> _What you have to do_: Search the listing below for the line containing "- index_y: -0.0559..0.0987". From there through the line containing "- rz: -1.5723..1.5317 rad", transcribe every line exactly, both ends included.

> _Data below_:

============================================================

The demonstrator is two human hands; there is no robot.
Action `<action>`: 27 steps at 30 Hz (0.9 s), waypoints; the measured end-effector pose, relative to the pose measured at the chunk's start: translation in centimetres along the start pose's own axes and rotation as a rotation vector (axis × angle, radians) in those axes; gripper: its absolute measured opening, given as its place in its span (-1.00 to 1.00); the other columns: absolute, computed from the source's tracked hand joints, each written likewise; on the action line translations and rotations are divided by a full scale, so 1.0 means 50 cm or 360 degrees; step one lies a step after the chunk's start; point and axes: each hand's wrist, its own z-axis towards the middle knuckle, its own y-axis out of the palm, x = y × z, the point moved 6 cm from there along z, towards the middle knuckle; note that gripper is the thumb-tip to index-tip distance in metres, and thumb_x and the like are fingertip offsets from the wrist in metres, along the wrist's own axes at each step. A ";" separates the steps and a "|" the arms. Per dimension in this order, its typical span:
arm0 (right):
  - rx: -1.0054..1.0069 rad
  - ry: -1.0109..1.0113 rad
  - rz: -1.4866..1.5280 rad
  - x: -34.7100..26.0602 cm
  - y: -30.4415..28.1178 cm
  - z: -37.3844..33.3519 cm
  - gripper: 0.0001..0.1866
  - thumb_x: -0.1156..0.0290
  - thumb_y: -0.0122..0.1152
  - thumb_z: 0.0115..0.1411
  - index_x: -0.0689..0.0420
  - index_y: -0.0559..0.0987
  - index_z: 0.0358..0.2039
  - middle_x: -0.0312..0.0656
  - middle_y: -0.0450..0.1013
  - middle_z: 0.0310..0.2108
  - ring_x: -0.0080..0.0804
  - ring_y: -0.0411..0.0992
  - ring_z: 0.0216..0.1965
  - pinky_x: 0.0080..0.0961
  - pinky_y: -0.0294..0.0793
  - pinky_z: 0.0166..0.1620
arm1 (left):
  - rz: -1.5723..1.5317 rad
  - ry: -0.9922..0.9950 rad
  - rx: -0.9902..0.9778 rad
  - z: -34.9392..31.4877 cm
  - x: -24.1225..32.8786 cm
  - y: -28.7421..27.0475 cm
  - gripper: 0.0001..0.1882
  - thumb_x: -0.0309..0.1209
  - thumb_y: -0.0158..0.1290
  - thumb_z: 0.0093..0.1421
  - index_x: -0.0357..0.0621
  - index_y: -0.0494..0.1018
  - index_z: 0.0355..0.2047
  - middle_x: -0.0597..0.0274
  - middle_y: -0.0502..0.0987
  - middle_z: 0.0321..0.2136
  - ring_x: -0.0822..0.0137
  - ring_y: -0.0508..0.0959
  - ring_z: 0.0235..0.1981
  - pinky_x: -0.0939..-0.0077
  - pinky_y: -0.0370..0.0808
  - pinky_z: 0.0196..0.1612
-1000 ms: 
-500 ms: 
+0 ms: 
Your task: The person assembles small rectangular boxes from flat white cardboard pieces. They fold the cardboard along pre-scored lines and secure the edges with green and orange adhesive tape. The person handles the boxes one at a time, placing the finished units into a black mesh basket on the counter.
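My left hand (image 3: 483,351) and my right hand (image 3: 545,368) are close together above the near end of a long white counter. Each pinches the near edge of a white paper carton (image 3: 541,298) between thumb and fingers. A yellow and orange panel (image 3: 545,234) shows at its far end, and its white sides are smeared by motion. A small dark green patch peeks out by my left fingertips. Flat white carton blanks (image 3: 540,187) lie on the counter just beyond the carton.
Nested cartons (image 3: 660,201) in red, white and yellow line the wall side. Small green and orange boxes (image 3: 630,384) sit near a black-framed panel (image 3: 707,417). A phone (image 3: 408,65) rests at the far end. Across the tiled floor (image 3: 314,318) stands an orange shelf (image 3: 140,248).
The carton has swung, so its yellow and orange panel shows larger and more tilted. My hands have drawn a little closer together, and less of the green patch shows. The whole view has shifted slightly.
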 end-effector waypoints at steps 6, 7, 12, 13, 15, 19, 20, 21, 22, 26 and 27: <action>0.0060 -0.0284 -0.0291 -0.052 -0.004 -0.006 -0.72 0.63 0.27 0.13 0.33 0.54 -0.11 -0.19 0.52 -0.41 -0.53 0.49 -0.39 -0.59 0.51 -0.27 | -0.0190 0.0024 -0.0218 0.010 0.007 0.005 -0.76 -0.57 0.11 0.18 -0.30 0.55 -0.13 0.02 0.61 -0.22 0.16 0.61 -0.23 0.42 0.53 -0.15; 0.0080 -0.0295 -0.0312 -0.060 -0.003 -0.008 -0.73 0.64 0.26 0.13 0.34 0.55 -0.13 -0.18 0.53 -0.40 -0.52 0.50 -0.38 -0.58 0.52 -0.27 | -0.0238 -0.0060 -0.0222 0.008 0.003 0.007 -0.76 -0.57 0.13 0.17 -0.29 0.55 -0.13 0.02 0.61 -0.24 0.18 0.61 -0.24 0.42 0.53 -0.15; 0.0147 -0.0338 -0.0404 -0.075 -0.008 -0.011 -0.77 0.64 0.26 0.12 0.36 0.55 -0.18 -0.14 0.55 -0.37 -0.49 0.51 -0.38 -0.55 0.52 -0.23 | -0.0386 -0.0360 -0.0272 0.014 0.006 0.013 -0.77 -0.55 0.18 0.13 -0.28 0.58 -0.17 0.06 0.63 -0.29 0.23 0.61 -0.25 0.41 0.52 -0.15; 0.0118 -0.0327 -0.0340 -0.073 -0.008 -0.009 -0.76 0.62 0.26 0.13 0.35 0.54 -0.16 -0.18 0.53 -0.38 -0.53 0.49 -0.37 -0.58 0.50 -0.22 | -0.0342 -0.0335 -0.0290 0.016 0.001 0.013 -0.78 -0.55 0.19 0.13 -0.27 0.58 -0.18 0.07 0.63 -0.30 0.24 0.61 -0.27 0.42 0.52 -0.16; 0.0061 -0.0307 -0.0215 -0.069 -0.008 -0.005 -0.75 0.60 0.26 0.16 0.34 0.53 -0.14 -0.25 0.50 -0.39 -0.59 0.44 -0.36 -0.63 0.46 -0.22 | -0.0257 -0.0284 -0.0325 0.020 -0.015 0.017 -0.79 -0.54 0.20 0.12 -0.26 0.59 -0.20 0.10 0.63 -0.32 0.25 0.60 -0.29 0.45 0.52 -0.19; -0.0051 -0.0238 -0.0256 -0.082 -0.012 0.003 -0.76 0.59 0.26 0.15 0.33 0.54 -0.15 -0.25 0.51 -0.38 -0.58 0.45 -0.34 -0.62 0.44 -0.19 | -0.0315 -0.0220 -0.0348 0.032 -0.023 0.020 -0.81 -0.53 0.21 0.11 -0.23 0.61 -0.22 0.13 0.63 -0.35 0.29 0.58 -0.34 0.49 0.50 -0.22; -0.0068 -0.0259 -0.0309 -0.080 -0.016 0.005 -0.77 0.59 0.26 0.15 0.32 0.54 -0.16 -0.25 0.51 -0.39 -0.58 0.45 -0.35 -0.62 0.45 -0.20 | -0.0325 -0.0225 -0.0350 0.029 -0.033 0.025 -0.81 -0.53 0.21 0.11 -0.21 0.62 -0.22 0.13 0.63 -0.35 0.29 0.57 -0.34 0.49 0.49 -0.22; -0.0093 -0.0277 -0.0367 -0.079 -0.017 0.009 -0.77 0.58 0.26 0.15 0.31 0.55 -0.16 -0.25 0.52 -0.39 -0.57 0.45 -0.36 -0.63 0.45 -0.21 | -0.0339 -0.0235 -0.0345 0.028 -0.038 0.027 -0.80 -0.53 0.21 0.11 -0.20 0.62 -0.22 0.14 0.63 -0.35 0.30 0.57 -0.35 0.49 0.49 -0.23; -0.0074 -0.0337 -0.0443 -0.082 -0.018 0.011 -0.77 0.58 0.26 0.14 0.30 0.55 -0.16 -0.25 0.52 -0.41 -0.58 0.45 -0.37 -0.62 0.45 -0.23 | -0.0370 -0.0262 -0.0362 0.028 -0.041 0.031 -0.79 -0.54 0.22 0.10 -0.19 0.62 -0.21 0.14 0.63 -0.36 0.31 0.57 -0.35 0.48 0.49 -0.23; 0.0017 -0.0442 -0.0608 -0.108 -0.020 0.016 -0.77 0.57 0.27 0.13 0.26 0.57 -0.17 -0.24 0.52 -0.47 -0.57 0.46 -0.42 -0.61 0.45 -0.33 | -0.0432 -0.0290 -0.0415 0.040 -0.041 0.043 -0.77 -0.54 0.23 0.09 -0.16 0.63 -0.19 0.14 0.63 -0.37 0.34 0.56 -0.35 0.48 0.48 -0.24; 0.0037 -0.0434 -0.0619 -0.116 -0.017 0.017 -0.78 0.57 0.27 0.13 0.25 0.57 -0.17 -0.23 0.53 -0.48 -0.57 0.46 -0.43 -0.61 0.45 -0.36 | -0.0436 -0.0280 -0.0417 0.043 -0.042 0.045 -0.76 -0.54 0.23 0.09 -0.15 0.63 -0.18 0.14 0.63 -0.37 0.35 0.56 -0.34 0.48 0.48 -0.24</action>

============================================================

> _Output below_:
  - index_y: -0.0559..0.0987
  - index_z: 0.0358..0.2039
  - middle_x: -0.0312..0.0656
  - middle_y: -0.0450..0.1013
  - middle_z: 0.0310..0.2108
  - ring_x: -0.0080..0.0804
  - ring_y: -0.0411..0.0992
  - ring_z: 0.0216..0.1965
  - pinky_x: 0.0080..0.0961
  - pinky_y: -0.0294..0.0793
  - pinky_z: 0.0166..0.1620
arm1 (left):
  - rz: -1.5723..1.5317 rad

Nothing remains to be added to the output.